Please give again exactly the lines from the top of the material through the line with "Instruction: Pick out"; omit each picture.

◆ ◆ ◆ ◆ ◆

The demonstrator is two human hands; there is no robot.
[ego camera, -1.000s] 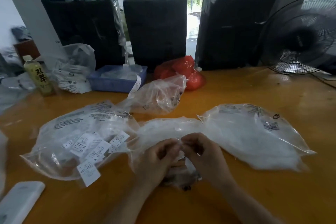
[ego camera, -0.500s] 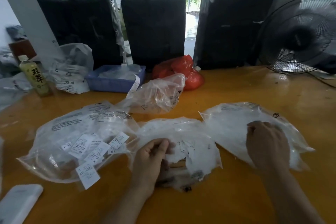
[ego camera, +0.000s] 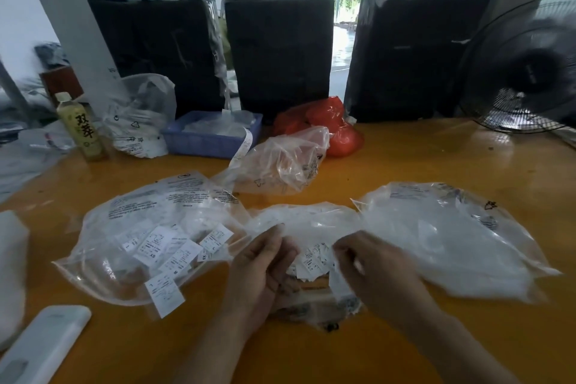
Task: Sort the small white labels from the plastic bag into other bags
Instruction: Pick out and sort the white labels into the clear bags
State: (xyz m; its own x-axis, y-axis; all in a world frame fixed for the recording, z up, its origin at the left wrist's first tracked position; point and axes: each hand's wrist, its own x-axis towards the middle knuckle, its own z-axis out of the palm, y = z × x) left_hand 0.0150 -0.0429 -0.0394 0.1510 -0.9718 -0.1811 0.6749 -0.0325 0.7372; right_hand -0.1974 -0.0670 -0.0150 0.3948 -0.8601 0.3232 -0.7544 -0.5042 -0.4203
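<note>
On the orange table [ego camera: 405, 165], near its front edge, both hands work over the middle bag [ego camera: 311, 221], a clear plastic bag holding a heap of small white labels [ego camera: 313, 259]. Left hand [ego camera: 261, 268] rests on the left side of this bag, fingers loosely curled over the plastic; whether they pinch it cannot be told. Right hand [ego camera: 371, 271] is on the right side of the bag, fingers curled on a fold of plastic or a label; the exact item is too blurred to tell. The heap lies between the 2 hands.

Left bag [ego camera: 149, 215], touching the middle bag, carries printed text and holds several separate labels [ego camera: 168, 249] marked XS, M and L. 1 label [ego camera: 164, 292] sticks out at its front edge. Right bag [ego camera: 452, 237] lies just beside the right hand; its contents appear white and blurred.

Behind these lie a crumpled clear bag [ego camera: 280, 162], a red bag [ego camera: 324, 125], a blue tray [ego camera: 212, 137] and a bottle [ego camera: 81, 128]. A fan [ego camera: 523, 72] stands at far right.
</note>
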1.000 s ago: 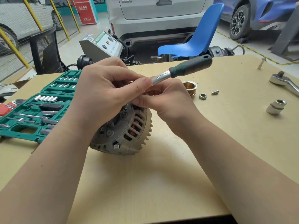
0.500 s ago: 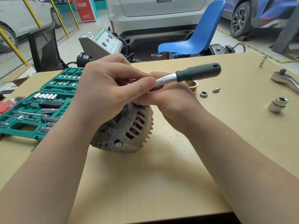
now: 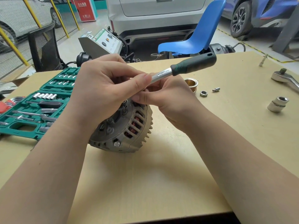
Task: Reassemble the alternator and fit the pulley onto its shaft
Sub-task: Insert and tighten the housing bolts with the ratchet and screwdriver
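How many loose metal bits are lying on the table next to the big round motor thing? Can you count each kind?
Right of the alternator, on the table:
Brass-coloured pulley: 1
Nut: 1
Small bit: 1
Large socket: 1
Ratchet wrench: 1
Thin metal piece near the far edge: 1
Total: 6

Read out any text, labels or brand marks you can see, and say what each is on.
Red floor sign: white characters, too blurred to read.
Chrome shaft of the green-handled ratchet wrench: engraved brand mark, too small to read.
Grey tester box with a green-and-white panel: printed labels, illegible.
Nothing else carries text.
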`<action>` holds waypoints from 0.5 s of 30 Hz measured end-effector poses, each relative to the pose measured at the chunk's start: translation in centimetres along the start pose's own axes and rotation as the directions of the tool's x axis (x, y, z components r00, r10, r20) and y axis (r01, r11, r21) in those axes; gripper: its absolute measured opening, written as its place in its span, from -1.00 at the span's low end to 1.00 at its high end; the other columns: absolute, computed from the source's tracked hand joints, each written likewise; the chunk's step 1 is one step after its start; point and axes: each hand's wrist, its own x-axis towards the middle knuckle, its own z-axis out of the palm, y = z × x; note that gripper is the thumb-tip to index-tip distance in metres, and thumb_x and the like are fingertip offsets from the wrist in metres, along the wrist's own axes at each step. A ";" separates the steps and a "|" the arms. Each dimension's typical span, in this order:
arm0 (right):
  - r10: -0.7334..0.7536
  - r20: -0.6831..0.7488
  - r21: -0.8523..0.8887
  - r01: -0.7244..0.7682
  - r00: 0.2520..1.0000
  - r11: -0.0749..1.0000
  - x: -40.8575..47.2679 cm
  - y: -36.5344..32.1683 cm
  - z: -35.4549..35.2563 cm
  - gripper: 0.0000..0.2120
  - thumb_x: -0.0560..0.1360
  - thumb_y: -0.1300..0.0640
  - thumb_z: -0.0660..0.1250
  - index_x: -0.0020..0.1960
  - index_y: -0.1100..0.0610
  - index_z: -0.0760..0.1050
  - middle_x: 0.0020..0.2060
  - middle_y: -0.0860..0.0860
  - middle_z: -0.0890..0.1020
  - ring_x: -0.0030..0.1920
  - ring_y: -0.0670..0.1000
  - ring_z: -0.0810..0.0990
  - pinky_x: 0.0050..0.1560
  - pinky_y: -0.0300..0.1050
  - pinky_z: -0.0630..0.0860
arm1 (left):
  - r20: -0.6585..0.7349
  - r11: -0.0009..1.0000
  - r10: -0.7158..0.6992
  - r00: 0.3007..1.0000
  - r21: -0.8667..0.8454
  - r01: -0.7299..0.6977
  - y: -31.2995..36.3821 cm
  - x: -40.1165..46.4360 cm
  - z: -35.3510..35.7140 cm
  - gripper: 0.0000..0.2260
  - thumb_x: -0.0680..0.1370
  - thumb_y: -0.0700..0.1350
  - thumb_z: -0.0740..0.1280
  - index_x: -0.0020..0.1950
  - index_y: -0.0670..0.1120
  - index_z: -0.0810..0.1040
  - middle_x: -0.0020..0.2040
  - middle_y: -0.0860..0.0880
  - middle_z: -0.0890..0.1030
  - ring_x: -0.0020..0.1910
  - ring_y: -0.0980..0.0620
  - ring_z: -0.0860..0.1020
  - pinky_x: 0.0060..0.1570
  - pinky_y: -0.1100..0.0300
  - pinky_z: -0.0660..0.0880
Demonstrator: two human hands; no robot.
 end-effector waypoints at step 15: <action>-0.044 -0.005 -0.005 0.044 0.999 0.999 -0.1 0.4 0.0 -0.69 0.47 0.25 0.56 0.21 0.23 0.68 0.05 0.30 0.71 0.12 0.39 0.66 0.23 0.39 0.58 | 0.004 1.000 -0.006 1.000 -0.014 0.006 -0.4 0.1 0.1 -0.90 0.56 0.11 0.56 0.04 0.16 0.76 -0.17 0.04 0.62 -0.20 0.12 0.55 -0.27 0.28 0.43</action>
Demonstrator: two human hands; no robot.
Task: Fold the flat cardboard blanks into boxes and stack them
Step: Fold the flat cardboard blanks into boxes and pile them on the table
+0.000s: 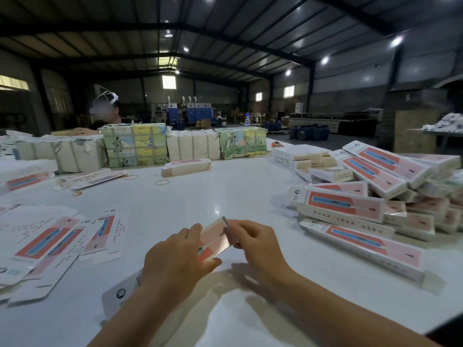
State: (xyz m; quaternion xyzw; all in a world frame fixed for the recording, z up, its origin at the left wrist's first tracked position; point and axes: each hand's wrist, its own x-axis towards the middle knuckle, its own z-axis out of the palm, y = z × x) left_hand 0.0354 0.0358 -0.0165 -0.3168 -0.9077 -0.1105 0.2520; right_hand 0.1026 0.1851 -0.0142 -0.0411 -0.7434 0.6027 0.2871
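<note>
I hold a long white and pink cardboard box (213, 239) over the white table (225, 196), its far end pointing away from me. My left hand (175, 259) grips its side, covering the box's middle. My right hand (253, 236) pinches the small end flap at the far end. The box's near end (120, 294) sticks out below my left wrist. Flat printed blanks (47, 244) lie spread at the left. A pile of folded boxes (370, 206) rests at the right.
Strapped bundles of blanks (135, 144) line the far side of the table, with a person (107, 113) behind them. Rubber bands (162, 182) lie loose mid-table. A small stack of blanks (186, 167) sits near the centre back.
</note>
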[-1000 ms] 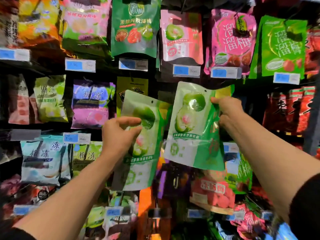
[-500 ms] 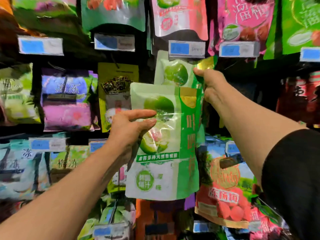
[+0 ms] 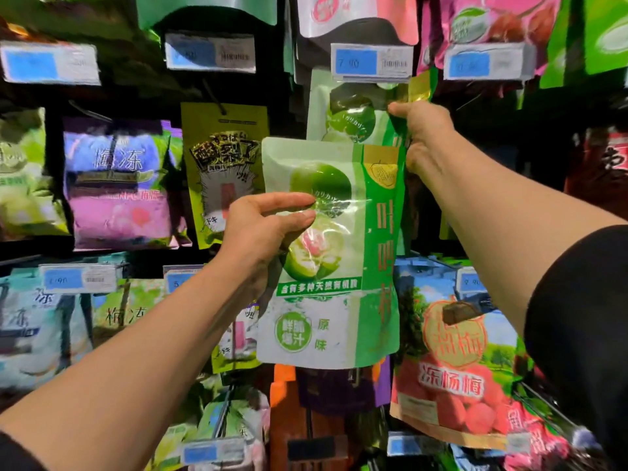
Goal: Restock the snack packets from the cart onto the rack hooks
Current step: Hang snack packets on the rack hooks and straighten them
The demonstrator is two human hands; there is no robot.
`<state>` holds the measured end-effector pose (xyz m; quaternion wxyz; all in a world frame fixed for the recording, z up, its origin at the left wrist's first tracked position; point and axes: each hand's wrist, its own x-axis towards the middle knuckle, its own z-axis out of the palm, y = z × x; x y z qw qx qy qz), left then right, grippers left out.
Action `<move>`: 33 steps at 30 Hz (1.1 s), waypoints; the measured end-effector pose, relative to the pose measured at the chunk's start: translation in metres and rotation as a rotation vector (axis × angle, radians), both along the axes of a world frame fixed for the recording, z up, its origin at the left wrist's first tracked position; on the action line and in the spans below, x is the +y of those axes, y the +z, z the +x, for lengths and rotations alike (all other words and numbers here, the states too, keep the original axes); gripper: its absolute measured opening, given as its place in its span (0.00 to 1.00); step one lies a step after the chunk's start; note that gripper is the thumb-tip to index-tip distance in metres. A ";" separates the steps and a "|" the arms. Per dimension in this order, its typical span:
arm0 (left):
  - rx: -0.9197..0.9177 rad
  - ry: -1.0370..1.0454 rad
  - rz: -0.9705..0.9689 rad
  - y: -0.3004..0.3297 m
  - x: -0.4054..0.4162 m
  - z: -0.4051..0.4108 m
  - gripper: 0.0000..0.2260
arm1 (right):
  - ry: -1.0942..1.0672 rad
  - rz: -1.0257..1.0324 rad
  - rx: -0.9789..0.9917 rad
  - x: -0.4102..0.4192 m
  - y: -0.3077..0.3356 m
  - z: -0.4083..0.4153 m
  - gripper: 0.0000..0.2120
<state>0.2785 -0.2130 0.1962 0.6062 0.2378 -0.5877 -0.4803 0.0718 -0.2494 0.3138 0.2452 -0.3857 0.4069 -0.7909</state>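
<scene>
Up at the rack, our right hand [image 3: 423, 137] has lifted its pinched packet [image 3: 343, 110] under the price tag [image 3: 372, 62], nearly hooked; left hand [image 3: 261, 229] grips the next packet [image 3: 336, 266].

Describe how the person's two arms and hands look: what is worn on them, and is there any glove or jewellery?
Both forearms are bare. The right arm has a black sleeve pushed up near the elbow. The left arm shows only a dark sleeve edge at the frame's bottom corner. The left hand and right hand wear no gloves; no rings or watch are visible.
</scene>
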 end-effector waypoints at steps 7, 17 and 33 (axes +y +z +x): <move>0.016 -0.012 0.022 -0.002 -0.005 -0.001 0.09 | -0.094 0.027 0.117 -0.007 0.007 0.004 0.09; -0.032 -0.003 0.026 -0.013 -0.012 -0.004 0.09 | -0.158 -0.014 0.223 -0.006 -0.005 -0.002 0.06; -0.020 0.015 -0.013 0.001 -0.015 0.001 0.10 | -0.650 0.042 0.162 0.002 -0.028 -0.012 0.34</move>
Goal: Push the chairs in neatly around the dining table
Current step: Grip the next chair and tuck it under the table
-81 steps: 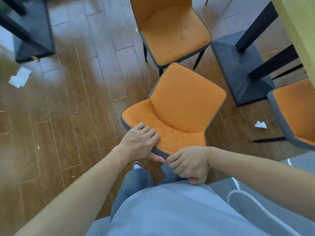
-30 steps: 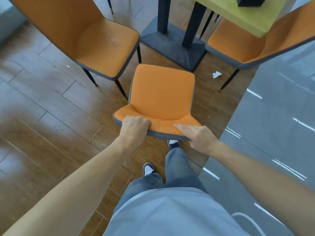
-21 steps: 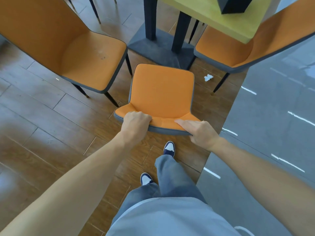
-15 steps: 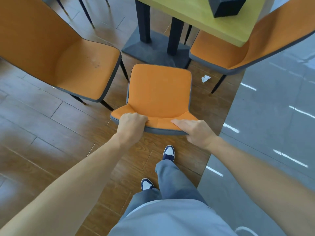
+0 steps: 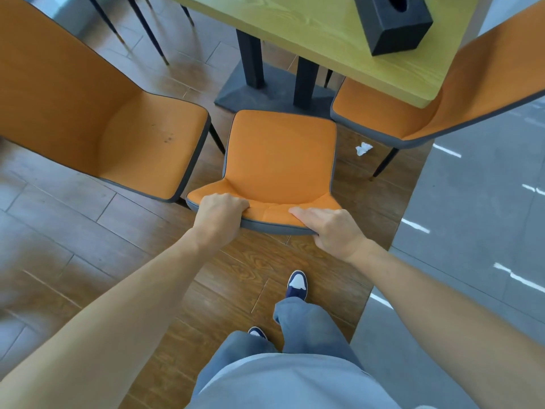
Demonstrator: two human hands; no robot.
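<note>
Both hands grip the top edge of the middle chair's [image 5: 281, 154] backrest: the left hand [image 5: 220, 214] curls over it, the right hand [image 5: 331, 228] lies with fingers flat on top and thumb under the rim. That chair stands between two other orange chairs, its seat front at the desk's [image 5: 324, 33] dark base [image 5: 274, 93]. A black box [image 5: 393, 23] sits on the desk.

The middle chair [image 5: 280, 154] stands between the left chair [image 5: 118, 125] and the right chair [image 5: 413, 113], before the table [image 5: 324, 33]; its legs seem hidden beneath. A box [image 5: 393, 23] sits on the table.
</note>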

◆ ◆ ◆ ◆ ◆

Task response
The demonstrator is two human hands; there is no robot.
[ego camera, -1.000s] 
[ego camera, -0.500s] 
[ego camera, +0.000s] 
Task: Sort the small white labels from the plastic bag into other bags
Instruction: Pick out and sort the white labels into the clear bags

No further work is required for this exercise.